The Supreme Court has held that though it is true that private quarrel between an employee and a stranger with which the employer is not concerned as falls outside the categories of misconduct, it cannot be reasonably disputed that acts which are subversive of discipline amongst employees or misconduct or misbehaviour by an employee which is directed against another employee of the concern may in certain circumstances constitute misconduct so as to form the basis of an order of dismissal or discharge.

S. Govinda Menon vs. Union of India AIR 1967 SC 1274

In para 6 of the judgment the apex court has observed that "In our opinion, it is not necessary that a member of the Service should have committed the alleged act or omission in the course of discharge of his duties as a servant of the Government in order that it may form the subject-matter of disciplinary proceedings. In other words, if the act or omission is such as to reflect on the reputation of the officer for his integrity or good faith or devotion to duty, there is no reason why disciplinary proceedings should not be taken against him for that act or omission even though the act or omission relates to an activity in regard to which there is no actual master and servant relationship. To put it differently, the test is not whether the act or omission was committed by the appellant in the course of the discharge of his duties as servant of the Government. The test is whether the act or omission has some reasonable connection with the nature and condition of his service or whether the act or omission has cast any reflection upon the reputation of the member of the Service for integrity or devotion to duty as a public servant.
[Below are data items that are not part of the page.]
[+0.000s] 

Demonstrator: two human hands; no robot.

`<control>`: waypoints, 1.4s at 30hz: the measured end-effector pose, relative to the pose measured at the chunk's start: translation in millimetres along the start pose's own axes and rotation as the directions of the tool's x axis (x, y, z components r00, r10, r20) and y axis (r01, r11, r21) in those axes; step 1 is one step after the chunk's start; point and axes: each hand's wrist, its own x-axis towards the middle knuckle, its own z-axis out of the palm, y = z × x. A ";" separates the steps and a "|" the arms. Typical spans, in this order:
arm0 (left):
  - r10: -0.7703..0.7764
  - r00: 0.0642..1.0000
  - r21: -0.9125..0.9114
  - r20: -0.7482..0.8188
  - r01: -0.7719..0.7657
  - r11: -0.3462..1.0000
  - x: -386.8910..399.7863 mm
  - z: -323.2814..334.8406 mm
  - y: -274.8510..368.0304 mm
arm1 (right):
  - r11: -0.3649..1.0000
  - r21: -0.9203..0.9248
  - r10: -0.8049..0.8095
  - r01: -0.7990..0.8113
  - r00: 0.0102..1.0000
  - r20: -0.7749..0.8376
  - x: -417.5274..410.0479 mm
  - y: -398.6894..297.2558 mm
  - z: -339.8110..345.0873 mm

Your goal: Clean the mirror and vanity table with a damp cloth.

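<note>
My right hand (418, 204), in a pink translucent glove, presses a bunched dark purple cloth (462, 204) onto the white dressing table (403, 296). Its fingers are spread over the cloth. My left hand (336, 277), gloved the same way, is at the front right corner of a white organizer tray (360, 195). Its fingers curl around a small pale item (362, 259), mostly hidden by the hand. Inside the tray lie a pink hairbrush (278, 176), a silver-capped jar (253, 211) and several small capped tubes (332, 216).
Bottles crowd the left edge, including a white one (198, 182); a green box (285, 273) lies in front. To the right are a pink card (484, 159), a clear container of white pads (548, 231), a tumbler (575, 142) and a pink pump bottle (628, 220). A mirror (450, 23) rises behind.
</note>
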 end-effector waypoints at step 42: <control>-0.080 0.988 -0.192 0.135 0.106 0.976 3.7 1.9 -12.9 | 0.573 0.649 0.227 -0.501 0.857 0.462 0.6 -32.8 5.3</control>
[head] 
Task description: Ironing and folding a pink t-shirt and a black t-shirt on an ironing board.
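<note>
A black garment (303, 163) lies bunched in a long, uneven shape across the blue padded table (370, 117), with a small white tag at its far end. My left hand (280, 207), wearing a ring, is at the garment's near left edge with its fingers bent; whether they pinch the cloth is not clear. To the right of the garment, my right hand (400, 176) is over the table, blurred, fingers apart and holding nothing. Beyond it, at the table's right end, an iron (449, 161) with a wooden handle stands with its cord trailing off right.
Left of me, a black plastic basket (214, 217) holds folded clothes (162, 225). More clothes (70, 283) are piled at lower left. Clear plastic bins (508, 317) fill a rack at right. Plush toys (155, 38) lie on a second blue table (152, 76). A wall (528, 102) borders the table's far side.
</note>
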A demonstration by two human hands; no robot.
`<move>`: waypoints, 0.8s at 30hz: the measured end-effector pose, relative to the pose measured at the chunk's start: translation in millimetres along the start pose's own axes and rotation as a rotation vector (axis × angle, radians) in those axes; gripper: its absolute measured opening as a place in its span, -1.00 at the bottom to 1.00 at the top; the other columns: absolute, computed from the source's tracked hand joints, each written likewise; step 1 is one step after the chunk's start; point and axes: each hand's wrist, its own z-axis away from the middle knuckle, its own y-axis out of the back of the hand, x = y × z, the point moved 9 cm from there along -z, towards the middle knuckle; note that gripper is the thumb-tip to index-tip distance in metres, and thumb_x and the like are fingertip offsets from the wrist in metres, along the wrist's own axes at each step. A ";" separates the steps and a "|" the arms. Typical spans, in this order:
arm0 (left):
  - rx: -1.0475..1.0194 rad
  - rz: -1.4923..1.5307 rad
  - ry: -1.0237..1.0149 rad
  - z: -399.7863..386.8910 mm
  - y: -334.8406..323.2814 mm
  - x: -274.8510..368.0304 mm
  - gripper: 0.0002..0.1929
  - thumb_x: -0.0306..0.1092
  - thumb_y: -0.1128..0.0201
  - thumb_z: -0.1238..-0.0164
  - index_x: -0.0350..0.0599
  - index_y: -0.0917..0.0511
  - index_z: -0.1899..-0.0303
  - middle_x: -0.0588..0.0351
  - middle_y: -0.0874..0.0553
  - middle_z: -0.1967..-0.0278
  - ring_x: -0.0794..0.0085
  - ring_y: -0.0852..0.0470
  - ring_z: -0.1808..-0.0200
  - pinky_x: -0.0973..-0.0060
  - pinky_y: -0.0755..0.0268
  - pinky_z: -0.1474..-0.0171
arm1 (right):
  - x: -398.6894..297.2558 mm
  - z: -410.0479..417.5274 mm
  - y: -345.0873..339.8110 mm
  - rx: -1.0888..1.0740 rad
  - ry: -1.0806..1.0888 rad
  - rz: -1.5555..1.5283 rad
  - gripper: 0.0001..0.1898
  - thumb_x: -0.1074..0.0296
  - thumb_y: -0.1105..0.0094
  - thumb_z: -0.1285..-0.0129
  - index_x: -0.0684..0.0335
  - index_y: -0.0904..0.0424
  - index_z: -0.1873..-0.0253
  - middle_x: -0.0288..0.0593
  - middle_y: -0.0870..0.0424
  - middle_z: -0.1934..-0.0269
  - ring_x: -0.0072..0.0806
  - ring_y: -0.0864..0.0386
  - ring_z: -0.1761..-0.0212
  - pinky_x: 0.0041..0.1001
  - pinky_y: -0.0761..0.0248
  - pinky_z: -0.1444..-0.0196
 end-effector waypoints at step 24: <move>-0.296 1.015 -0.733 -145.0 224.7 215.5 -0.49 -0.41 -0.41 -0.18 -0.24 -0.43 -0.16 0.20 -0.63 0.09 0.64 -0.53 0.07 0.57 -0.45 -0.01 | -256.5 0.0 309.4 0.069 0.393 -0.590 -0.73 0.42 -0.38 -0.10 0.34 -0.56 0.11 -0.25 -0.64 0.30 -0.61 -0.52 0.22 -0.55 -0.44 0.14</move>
We are of the opinion that even the appellant was not subject to the administrative control of the Government when he was functioning as Commissioner under the Act and was not the servant of the Government subject to its orders at the relevant time, his act or omission as Commissioner could form the subject-matter of disciplinary proceedings provided the act or omission would reflect upon his reputation for integrity or devotion to duty as a member of the Service". The Court relied on the observations made by Lopes, L. J. in Pearce. v. Foster, (1886) 17 QBD 536 at p. 542:

"If a servant conducts himself in a way inconsistent with the faithful discharge of his duty in the service, it is misconduct which justifies immediate dismissal. That misconduct, according to my view, need not be misconduct in the carrying on of the service or the business. It is sufficient if it is conduct which is prejudicial or is likely to be prejudicial to the interests or to the reputation of the master, and the master will be justified. not only if he discovers it at the time, but also if he discovers it afterwards, in dismissing that servant."